EXERCISE:
Your copy should begin at the line containing "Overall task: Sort" and end at the last line of the records; transcribe those lines exactly and leave out every picture.

Dataset excerpts:

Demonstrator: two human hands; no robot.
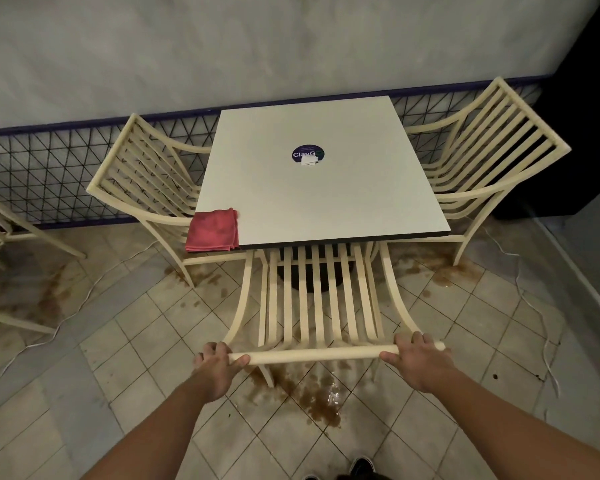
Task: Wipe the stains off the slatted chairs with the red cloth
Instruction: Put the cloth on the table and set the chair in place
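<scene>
A cream slatted chair [321, 299] stands in front of me, its seat tucked under a square white table [326, 202]. My left hand [215, 362] grips the left end of the chair's top rail [312, 354]. My right hand [416, 358] grips the rail's right end. A folded red cloth [212, 231] lies on the table's near left corner, hanging slightly over the edge. Two more cream slatted chairs flank the table, one on the left [142, 181] and one on the right [492, 150].
Brown stains and a wet puddle [319, 396] mark the tiled floor under the near chair. White cables [534, 306] run across the floor. A black mesh fence [49, 174] and a wall stand behind. Another chair [0, 237] shows at the left edge. A round sticker [307, 154] sits mid-table.
</scene>
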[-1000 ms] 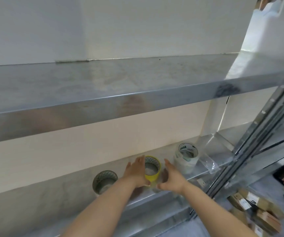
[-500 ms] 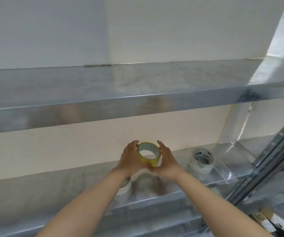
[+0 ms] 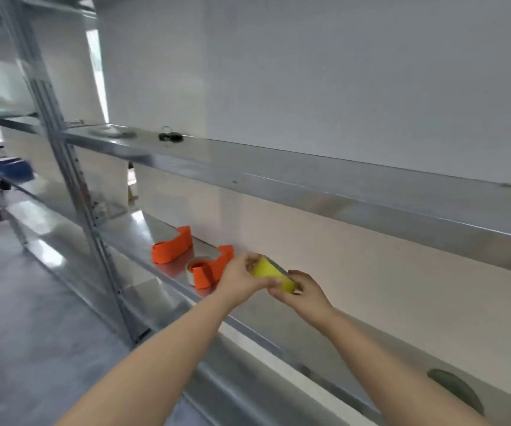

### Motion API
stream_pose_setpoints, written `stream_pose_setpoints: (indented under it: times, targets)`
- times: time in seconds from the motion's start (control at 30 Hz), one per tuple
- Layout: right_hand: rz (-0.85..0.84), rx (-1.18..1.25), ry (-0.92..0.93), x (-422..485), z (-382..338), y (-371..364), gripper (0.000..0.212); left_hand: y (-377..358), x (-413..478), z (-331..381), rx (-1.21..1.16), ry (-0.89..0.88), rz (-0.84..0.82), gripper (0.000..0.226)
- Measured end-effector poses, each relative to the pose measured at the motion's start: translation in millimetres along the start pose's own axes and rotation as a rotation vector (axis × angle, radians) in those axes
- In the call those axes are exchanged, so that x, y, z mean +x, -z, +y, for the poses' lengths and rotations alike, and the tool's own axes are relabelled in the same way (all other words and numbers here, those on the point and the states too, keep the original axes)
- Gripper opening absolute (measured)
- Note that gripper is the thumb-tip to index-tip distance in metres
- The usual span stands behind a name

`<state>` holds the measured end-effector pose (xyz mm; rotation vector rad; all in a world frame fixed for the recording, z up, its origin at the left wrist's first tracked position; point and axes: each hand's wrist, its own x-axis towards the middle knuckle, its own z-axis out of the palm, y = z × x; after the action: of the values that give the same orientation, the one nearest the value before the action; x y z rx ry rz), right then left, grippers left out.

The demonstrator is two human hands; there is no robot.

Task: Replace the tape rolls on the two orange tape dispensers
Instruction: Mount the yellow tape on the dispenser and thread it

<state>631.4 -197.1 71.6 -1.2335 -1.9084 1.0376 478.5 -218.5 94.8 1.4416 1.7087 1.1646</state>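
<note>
Yellow tape roll (image 3: 271, 269), edge-on between hands

The view swung left along the shelf (image 3: 168, 273), bringing two orange tape dispensers (image 3: 208, 272) into frame. The yellow tape roll (image 3: 271, 272), previously lifted face-on, was turned edge-on between the left hand (image 3: 242, 279) and right hand (image 3: 303, 292).

A metal shelving rack's upper shelf (image 3: 309, 176) carries a small dark bunch of keys (image 3: 170, 137) and a flat silvery disc (image 3: 111, 132) near the upright post (image 3: 72, 167), while a blue bin (image 3: 14, 170) sits far left above the grey floor (image 3: 32, 318), before a white wall (image 3: 340, 72).
</note>
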Motion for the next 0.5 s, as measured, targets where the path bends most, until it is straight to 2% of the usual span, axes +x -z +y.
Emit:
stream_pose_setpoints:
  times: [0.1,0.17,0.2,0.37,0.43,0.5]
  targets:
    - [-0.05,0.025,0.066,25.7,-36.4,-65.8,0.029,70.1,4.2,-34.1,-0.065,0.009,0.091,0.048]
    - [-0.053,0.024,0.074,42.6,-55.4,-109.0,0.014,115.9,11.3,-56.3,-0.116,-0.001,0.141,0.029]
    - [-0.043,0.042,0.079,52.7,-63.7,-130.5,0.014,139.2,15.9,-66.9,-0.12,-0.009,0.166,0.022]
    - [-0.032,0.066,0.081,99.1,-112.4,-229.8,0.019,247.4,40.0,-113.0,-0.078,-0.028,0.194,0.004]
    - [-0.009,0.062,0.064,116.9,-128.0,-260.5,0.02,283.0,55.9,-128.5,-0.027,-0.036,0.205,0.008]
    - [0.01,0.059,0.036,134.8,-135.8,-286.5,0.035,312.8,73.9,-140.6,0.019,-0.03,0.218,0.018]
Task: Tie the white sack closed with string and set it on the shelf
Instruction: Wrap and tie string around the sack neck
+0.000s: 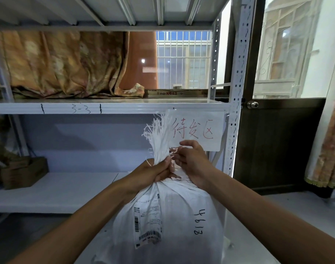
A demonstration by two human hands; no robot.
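While the left hand (153, 172) clamps round the gathered neck of the white sack (174, 216), the right hand (191, 162) sits just beside it, fingertips pinching a pale strand (173, 155) at the same neck. The sack stands upright in front of the metal shelf (105, 108). Its frayed top rises before a paper sign (201, 130) with red writing.

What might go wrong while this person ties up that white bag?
If the left hand eases its grip on the gathered neck of the white sack, the mouth may spread before the string, pinched by the right hand, is tight. The frayed threads on top could tangle into the knot. Lifting it later might snag the paper sign.
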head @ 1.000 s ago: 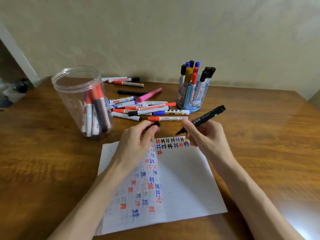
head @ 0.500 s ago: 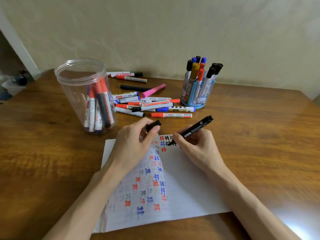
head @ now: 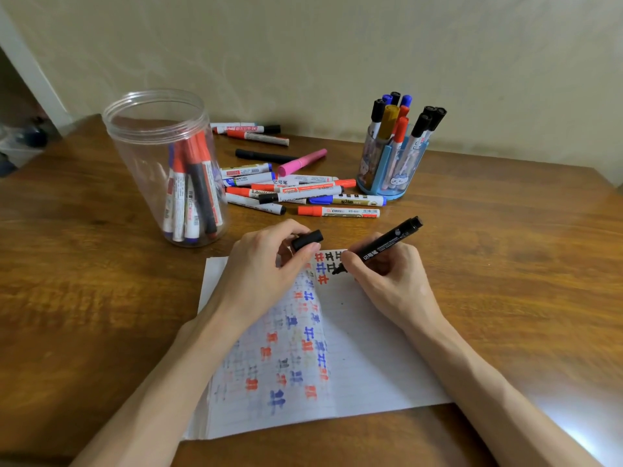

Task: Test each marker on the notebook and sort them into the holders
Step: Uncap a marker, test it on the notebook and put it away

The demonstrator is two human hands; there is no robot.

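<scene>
A notebook (head: pixel 364 358) lies open on the wooden table, covered with red, blue and black test marks. My right hand (head: pixel 387 281) grips an uncapped black marker (head: pixel 384 242), its tip on the page near the top marks. My left hand (head: pixel 266 267) rests on the notebook and pinches the marker's black cap (head: pixel 307 239). A clear plastic jar (head: pixel 168 170) at the left holds several markers. A blue pen holder (head: pixel 391 163) at the back right holds several more. Loose markers (head: pixel 303 190) lie between them.
More markers (head: pixel 253 131) lie near the wall behind the jar. A pink marker (head: pixel 301 162) and a black one (head: pixel 263 155) lie behind the pile. A doorway opens at the far left. Bright glare marks the table's lower right corner.
My right hand lowered the black marker from above the table to the page, tip now on the paper. My left hand kept the cap and stayed on the notebook. The view shifted slightly.
</scene>
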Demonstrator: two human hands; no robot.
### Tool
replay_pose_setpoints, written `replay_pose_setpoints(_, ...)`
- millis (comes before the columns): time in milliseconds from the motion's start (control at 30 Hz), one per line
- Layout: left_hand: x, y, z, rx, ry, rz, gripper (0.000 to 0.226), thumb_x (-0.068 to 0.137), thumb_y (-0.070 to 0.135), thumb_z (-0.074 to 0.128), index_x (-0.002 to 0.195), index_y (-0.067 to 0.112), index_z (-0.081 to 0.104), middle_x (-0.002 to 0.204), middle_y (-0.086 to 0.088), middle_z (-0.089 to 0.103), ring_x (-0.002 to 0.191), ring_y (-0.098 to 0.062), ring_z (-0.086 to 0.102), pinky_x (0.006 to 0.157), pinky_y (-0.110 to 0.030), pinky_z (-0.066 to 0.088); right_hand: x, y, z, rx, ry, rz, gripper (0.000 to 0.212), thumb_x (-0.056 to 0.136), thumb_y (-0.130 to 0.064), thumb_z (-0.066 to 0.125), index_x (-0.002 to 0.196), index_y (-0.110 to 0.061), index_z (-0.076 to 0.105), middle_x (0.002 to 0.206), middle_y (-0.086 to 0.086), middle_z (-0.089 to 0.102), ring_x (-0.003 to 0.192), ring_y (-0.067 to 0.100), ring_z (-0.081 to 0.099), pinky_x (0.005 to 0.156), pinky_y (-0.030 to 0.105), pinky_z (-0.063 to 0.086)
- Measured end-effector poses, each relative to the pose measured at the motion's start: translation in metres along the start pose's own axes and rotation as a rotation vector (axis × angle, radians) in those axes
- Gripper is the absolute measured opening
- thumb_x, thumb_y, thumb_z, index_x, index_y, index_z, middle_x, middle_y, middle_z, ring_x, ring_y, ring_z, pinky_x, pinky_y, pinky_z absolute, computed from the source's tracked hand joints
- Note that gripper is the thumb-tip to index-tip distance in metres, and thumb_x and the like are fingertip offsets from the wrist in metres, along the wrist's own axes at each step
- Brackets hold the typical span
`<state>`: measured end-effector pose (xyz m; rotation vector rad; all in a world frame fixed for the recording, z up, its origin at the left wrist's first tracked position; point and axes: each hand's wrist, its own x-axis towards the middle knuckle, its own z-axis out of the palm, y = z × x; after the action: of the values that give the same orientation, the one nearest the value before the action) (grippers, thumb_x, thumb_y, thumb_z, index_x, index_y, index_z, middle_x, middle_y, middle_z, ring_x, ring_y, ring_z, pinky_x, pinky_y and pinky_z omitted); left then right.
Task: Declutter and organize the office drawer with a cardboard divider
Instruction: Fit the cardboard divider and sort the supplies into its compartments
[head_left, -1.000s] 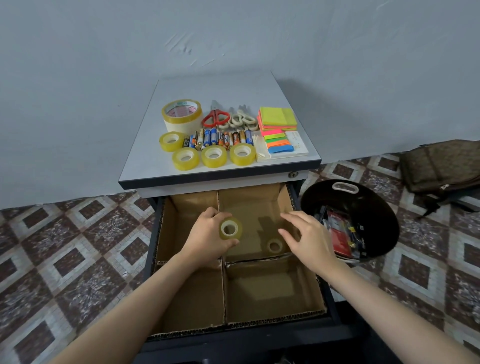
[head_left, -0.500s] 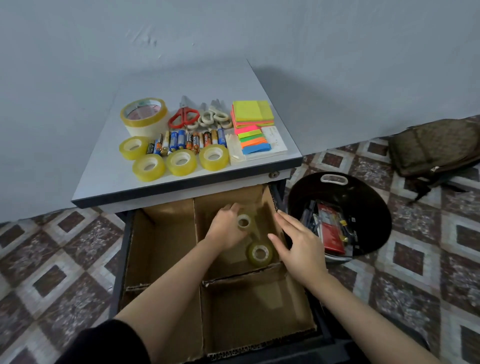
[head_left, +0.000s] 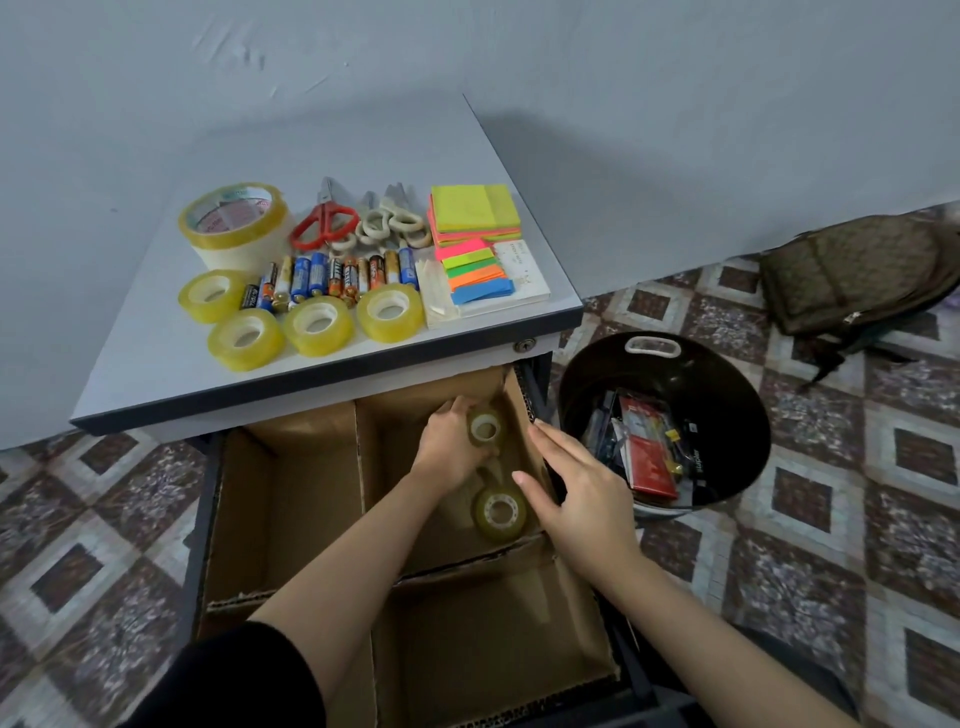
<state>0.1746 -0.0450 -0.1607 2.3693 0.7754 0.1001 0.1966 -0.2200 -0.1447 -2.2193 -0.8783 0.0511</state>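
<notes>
The open drawer holds a cardboard divider (head_left: 363, 467) that splits it into several compartments. My left hand (head_left: 452, 452) grips a small yellow tape roll (head_left: 485, 428) low inside the far right compartment. A second tape roll (head_left: 500, 512) lies on that compartment's floor, nearer to me. My right hand (head_left: 576, 488) hovers beside this second roll with its fingers straight, at the drawer's right wall. Whether it touches the roll I cannot tell.
On the cabinet top (head_left: 156, 332) lie several yellow tape rolls (head_left: 311, 325), a big tape roll (head_left: 234, 218), batteries (head_left: 332, 275), scissors (head_left: 324, 221), sticky notes (head_left: 475, 210) and colour flags (head_left: 475, 275). A black bin (head_left: 727, 395) with discarded items stands right of the drawer. A brown bag (head_left: 857, 270) lies on the tiled floor.
My left hand has carried its tape roll from above the divider down into the far right compartment. My right hand has shifted slightly toward the drawer's right wall.
</notes>
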Motion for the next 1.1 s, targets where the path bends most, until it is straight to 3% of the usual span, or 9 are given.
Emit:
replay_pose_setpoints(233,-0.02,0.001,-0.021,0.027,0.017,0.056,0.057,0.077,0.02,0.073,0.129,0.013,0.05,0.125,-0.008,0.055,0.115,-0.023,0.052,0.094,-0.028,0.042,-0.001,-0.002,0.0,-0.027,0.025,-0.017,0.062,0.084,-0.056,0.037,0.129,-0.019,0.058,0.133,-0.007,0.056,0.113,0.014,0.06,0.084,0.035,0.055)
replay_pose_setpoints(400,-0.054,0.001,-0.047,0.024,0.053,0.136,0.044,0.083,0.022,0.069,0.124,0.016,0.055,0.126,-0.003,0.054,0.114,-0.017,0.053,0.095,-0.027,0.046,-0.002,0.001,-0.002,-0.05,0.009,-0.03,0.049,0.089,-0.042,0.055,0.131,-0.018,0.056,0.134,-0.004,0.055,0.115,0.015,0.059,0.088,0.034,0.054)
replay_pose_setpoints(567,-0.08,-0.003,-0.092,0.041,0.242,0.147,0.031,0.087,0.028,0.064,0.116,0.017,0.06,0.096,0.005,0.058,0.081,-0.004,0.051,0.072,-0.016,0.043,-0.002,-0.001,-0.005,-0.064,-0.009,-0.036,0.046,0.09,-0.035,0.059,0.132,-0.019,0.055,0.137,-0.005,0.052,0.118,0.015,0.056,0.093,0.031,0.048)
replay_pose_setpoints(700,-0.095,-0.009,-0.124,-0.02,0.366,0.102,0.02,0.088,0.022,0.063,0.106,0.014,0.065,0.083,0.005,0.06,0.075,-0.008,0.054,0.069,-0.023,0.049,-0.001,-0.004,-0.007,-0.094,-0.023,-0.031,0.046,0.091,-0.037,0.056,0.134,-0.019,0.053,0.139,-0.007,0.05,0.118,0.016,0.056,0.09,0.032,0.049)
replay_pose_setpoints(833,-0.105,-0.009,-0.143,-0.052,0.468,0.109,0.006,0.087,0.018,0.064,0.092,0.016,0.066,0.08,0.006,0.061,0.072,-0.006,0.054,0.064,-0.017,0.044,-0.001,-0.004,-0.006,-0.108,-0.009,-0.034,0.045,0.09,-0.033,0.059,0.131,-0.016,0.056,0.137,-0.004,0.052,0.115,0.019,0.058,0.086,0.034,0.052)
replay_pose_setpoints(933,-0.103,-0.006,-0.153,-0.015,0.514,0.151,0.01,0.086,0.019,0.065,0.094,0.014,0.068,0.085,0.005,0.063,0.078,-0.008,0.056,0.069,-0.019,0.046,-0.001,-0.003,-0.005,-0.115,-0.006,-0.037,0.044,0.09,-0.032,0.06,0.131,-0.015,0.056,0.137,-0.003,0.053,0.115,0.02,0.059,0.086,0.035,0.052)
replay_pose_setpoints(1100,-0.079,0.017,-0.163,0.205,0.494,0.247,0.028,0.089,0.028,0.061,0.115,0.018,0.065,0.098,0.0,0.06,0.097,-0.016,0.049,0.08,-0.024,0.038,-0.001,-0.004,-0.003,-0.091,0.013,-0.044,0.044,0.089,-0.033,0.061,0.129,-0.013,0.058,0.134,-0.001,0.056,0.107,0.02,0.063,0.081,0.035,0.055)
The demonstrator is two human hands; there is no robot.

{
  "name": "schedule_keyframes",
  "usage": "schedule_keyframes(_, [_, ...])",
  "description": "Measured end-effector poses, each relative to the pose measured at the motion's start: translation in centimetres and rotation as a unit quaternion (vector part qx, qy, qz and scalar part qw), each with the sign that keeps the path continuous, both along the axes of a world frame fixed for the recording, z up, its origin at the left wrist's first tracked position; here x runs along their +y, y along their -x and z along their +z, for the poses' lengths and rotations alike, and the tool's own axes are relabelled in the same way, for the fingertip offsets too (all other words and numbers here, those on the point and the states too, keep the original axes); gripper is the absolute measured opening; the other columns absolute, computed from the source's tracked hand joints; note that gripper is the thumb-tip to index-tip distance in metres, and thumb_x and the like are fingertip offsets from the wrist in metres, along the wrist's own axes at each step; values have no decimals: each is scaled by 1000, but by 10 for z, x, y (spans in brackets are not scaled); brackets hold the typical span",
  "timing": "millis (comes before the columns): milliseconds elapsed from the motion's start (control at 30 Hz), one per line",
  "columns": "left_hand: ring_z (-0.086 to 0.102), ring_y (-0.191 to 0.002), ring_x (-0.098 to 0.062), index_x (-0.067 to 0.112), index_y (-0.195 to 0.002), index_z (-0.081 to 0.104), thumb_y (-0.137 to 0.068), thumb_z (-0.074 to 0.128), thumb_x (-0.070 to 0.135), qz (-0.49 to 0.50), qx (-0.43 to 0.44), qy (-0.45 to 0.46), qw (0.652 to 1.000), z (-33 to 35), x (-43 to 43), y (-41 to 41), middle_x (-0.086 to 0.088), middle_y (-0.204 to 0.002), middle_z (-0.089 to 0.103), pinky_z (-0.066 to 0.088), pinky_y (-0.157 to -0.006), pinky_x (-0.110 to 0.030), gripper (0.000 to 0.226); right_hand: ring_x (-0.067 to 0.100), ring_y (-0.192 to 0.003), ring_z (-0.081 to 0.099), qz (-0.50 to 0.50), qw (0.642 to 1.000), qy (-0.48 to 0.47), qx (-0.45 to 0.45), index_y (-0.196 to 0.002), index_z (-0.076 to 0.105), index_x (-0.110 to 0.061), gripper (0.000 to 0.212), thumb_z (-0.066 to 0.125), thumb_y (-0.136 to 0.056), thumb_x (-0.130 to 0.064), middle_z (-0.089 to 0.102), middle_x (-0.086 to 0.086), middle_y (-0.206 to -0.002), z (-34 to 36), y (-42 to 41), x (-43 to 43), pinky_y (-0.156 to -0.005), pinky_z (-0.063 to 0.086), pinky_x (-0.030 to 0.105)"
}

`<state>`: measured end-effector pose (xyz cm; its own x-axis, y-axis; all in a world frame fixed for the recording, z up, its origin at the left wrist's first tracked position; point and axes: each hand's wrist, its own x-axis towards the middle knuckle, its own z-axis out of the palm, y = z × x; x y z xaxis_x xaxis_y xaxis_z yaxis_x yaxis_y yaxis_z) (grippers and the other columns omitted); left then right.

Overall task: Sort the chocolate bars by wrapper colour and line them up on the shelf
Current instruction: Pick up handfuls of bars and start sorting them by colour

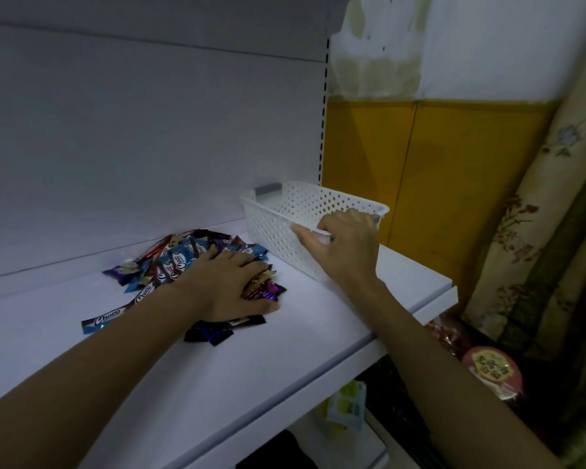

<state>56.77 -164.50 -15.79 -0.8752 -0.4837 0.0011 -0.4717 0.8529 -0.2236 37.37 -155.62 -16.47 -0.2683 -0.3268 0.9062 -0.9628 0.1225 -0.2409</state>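
Note:
A mixed pile of chocolate bars [175,260] in blue, brown, red and purple wrappers lies on the white shelf [285,340]. My left hand [229,286] lies flat on top of the pile, fingers spread, covering several bars. One brown and blue bar [104,320] sticks out at the pile's near left. A dark purple one [208,333] lies just below my wrist. My right hand [347,245] grips the near rim of a white perforated basket [285,211], thumb outside and fingers curled over the edge.
The basket stands at the shelf's right end, close to the slotted upright [323,130]. Beyond the shelf's right edge are a yellow wall, a flowered curtain [555,231] and a pink-lidded tub [493,372]. More packets sit on the lower shelf [347,406].

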Motion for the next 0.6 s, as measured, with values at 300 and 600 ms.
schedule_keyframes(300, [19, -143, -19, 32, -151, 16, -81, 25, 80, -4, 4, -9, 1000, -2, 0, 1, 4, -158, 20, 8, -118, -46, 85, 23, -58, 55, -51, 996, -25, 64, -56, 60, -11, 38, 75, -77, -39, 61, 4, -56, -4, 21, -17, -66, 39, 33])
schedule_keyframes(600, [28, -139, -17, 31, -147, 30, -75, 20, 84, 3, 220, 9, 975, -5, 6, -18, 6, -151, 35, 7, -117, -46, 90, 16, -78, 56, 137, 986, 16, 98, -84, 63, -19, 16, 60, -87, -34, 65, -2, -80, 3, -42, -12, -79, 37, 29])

YOUR SOLUTION:
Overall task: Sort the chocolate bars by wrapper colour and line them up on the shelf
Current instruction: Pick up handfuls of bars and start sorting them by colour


<state>56.77 -164.50 -15.79 -0.8752 -0.4837 0.0011 -0.4717 0.8529 -0.2236 37.37 -155.62 -16.47 -0.2683 -0.3268 0.9062 -0.9628 0.1225 -0.2409</state>
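Note:
A mixed pile of chocolate bars [175,260] in blue, brown, red and purple wrappers lies on the white shelf [285,340]. My left hand [229,286] lies flat on top of the pile, fingers spread, covering several bars. One brown and blue bar [104,320] sticks out at the pile's near left. A dark purple one [208,333] lies just below my wrist. My right hand [347,245] grips the near rim of a white perforated basket [285,211], thumb outside and fingers curled over the edge.
The basket stands at the shelf's right end, close to the slotted upright [323,130]. Beyond the shelf's right edge are a yellow wall, a flowered curtain [555,231] and a pink-lidded tub [493,372]. More packets sit on the lower shelf [347,406].
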
Motion for the next 0.6 s, as measured, with values at 300 and 600 ms.
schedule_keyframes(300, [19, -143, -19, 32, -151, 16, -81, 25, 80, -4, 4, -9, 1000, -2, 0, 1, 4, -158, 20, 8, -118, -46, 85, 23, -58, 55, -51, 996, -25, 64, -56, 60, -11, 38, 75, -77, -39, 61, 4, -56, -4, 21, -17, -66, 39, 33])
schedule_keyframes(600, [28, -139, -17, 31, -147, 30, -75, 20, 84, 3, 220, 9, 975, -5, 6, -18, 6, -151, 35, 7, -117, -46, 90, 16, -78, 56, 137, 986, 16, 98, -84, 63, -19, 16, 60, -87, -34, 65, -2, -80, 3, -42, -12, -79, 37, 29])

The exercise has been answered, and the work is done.